CourtOhio Court of Appeals
DecidedSeptember 5, 2002
DocketCase No. 02CA00013.
StatusUnpublished

This text of Central Mut. Ins. Co. v. Stokes, Unpublished Decision (9-5-2002) (Central Mut. Ins. Co. v. Stokes, Unpublished Decision (9-5-2002)) is published on Counsel Stack Legal Research, covering Ohio Court of Appeals primary law. Counsel Stack provides free access to over 12 million legal documents including statutes, case law, regulations, and constitutions.

Bluebook
Central Mut. Ins. Co. v. Stokes, Unpublished Decision (9-5-2002), (Ohio Ct. App. 2002).

Opinion

OPINION
{¶ 1} Appellant Central Mutual Insurance Company appeals a judgment dismissing its complaint for breach of an express or implied bailment and negligence against appellee Robert Stokes, following bench trial in Licking County Municipal Court:

{¶ 2} "I. THE TRIAL COURT ERRED AS A MATTER OF LAW IN DENYING APPELLANT'S MOTION FOR SUMMARY JUDGMENT.

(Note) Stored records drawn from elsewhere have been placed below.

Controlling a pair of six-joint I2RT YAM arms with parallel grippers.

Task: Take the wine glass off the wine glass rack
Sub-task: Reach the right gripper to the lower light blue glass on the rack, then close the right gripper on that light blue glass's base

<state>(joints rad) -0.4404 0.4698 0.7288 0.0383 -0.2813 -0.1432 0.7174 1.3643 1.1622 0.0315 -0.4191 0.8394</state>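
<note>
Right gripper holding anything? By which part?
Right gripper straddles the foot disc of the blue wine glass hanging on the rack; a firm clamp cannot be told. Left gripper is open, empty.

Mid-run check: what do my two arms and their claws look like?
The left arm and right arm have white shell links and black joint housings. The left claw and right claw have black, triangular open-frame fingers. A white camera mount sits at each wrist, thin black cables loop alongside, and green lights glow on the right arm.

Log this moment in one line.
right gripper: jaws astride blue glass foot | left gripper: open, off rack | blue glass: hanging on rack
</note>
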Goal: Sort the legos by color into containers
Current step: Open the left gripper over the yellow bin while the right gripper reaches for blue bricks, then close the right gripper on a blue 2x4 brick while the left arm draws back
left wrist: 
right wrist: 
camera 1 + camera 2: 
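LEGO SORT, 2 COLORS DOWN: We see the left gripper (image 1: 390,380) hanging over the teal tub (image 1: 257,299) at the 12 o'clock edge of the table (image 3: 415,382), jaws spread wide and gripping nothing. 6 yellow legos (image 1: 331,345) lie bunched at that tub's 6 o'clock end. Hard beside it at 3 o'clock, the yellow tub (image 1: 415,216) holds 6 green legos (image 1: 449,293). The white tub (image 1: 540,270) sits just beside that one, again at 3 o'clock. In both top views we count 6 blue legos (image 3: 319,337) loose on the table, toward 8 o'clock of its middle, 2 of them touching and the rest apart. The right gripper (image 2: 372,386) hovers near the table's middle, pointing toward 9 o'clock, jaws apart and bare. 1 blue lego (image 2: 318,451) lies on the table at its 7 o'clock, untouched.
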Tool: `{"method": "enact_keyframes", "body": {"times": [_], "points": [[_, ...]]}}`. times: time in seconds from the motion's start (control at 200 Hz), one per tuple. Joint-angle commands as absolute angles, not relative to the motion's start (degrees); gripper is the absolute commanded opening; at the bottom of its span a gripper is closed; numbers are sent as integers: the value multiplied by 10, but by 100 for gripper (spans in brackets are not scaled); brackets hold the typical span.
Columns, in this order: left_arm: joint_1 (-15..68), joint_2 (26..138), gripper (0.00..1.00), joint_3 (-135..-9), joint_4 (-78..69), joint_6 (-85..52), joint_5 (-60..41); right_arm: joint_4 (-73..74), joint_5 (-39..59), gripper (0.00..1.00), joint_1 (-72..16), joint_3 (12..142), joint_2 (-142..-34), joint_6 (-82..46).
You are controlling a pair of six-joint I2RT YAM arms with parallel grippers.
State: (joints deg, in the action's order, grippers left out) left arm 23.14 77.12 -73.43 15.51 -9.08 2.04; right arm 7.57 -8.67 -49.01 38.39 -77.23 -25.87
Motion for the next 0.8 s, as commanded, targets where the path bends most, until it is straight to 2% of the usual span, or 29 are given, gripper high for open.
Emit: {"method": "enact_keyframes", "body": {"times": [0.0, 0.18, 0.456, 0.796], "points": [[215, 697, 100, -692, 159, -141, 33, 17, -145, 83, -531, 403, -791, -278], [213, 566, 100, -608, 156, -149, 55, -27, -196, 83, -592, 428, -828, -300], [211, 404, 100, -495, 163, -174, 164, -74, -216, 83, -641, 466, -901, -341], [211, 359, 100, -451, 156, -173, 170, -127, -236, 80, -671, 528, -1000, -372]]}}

{¶ 3} "II. THE TRIAL COURT ERRED AS A MATTER OF LAW GRANTING APPELLEE'S MOTION FOR A DIRECTED VERDICT ON APPELLANT'S BAILMENT CLAIM.

{¶ 4} "III. THE TRIAL COURT ERRED AS A MATTER OF LAW IN FINDING THAT THE PARTIES SPECIFICALLY INTENDED THAT NO IMPLIED OR EXPRESS BAILMENT CONTRACT BE CREATED, AS THIS FINDING WAS AGAINST THE MANIFEST WEIGHT OF THE EVIDENCE AND WAS BASED UPON EVIDENCE THAT IS PROHIBITED UNDER EVID. R. 411, WHICH THE TRIAL COURT ERRED IN REFUSING TO STRIKE.

{¶ 5} THE TRIAL COURT'S FINDING THAT DEFENDANT DID NOT CONCLUSIVELY ADMIT THAT HIS PATRONS HAD A HABIT OF FLIPPING CIGARETTES TOWARDS CANS WAS AGAINST THE MANIFEST WEIGHT OF THE EVIDENCE."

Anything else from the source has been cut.